I would then like to do YEAR~LFD, YEAR~RANGE, and YEAR~MEAN. I am hoping that I can easily edit the code for YEAR~FFD and run it for the other 3 regressions.
The following code will probably work.
I have tested it with your data in two files. The functions that do all the work are these ones:
regrFun <- function(DF){
fit <- lm(DF[[1]] ~ DF[[2]])
coef(summary(fit))[2, c(1, 4)]
}
regrList <- function(iv, L){
res <- lapply(seq_along(L), function(i){
dftmp <- L[[i]]
cfs <- regrFun(dftmp[c(1, iv)])
data.frame(file = names(L)[i], Estimate = cfs[1], p.value = cfs[2])
})
res <- do.call(rbind, res)
row.names(res) <- NULL
res
}
Now read in the data files. In the following code line, substitute a common filename part for "pattern" in the obvious place.
filenames <- list.files(pattern = "pattern")
df_list <- lapply(filenames, read.csv)
names(df_list) <- filenames
And compute the values you want.
results_list <- lapply(2:ncol(df_list[[1]]), regrList, df_list)
names(results_list) <- names(df_list[[1]][-1])
First I simulate like 5 csv files, with columns that look like yours:
for(i in 1:5){
tab=data.frame(
YEAR=1950:2014,
FFD= rpois(65,100),
LFD= rnorm(65,100,10),
RAN= rnbinom(65,mu=100,size=1),
MEAN = runif(65,min=50,max=150)
)
write.csv(tab,paste0("data",i,".csv"))
}
Now, we need a vector of all the files in your directory, this will be different for yours, but try to create this somehow using the pattern argument:
csvfiles = dir(pattern="data[0-9]*.csv$")

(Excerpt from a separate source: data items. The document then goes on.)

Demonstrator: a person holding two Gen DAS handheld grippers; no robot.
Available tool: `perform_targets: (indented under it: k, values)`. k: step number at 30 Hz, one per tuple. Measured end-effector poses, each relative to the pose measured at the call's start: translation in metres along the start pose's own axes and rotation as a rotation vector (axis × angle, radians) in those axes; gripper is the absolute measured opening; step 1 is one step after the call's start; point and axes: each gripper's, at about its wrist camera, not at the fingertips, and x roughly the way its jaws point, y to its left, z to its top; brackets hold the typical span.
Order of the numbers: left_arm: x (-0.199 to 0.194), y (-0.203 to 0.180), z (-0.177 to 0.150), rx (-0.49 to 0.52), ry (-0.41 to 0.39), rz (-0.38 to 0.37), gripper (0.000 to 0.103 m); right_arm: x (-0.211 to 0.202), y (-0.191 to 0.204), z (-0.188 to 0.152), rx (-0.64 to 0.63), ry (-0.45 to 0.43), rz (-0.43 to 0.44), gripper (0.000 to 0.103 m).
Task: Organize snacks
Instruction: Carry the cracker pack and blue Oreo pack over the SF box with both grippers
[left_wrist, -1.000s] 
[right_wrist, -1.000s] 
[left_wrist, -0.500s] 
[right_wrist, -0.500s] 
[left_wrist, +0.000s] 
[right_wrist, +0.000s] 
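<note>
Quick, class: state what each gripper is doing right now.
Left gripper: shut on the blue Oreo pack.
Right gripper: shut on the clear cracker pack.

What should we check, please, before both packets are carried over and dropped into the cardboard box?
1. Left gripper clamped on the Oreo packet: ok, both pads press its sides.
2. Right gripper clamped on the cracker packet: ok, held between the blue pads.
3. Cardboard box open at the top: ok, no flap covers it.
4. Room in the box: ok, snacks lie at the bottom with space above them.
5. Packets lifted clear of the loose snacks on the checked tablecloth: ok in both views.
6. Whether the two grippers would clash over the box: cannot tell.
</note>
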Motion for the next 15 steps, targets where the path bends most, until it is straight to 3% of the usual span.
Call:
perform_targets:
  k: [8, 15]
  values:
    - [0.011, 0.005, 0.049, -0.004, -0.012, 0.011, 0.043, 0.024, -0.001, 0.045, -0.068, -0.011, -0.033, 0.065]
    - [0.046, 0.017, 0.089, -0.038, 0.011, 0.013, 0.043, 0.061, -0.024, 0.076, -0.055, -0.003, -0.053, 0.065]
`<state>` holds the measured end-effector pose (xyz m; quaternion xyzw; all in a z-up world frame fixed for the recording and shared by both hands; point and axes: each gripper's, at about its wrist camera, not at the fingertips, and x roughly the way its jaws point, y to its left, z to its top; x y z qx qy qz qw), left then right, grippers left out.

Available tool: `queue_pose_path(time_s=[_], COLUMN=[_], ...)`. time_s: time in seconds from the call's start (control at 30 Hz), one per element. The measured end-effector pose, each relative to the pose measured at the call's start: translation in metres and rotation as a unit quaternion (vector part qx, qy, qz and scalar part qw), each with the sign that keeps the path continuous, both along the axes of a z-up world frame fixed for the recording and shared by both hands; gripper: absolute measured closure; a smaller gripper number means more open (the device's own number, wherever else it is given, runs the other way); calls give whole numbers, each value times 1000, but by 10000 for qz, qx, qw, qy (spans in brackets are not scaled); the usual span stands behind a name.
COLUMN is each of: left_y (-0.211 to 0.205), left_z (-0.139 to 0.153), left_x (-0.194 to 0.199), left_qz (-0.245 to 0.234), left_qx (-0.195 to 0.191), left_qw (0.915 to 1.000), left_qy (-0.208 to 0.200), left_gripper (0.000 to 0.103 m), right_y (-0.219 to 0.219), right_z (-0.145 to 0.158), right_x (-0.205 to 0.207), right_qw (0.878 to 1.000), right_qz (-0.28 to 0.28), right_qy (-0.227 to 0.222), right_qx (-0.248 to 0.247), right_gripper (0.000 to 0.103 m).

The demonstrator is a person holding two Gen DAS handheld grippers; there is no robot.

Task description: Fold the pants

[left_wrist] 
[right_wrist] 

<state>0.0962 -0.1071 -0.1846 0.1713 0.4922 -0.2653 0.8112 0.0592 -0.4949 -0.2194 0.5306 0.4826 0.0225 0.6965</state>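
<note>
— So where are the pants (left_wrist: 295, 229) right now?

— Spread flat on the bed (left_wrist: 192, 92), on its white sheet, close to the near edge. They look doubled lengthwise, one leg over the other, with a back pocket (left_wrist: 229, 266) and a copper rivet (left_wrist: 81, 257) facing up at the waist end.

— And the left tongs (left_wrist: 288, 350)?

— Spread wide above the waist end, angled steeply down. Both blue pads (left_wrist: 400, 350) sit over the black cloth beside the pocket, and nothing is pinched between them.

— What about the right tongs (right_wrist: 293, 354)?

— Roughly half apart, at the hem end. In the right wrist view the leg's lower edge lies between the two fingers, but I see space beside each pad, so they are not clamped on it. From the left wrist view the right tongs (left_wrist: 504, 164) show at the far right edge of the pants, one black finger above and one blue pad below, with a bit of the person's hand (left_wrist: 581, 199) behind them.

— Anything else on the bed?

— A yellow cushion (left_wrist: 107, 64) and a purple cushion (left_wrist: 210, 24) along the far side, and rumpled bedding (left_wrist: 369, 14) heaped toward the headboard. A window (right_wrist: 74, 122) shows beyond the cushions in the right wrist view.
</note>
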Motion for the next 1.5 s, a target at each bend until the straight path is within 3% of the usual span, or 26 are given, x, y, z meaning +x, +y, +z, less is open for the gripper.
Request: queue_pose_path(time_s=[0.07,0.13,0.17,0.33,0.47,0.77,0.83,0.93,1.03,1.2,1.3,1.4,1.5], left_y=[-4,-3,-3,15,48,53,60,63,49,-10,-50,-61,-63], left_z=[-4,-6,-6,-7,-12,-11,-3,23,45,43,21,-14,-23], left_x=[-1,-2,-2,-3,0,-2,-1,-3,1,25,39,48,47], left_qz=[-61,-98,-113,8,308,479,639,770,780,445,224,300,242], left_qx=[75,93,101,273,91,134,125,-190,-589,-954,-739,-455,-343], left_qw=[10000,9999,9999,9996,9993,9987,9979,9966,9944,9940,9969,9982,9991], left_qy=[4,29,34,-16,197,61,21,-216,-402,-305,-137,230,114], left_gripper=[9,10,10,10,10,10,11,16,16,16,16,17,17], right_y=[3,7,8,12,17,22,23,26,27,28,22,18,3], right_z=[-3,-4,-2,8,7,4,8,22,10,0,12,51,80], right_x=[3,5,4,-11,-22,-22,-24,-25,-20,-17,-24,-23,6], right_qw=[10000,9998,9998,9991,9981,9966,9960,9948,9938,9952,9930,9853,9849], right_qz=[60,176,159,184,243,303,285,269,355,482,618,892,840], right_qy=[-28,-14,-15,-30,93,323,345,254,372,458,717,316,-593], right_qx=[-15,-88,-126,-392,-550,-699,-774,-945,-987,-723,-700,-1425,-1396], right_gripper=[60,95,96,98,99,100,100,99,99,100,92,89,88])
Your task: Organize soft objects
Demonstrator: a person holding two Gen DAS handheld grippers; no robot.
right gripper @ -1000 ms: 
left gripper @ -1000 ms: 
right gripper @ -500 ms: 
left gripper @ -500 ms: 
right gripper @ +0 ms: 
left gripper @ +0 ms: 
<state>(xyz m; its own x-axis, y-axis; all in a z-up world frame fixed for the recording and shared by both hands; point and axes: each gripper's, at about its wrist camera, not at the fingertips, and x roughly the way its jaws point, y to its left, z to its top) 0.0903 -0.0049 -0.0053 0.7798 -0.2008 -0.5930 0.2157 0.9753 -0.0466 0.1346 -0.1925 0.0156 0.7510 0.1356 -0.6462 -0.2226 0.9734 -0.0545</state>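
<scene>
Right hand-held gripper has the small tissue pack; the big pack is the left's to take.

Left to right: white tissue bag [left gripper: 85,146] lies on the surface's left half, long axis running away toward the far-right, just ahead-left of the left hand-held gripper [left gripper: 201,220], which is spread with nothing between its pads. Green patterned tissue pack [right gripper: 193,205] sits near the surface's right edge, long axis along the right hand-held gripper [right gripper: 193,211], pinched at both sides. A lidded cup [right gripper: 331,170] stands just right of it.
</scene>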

So we use three libraries from tidyverse, and I guess each csv file is not so huge, so the code below reads in all the files, group them by the source and performs the regression, note you can use call the columns from the data frame, not having to rename them:
library(dplyr)
library(purrr)
library(broom)
csvfiles %>%
map_df(function(i){df = read.csv(i);df$data = i;df}) %>%
group_by(data) %>%
do(tidy(lm(FFD ~ YEAR,data=.))) %>%
filter(term!="(Intercept)")
# A tibble: 5 x 6
# Groups: data [5]
data term estimate std.error statistic p.value
<chr> <chr> <dbl> <dbl> <dbl> <dbl>
1 data1.csv YEAR -0.0228 0.0731 -0.311 0.756
2 data2.csv YEAR -0.139 0.0573 -2.42 0.0182
3 data3.csv YEAR -0.175 0.0650 -2.70 0.00901
4 data4.csv YEAR -0.0478 0.0628 -0.762 0.449
5 data5.csv YEAR 0.0204 0.0648 0.315 0.754
You can just change the formula inside lm(FFD ~ YEAR,data=.) to get the other regressions
data.table version, using StupidWolf's csv files layout and names, featuring the requested fields:
library(data.table)
input.dir = "/home/user/Desktop/My Folder/" # adjust to your needs
csvfiles <- list.files(path=input.dir, full.names=TRUE, pattern=".*data(.*)\\.csv") # adjust pattern
Above, I used a more specific regex pattern, but you could just pick pattern="*.csv" if you want to process all csv files in that folder.
# order the files
csvfiles <- csvfiles[order(as.numeric(gsub(".*data(.*)\\.csv", "\\1", csvfiles)))]
# function to read file and return requested columns
regrFun <- function(x){
DT <- fread(x)
fit <- lm(FFD ~ YEAR, data=DT)
return(as.list(c(filename=basename(x), coef(summary(fit))[2, c(1, 4)])))
}
# apply function and rename columns
DT <- rbindlist(lapply(csvfiles, regrFun))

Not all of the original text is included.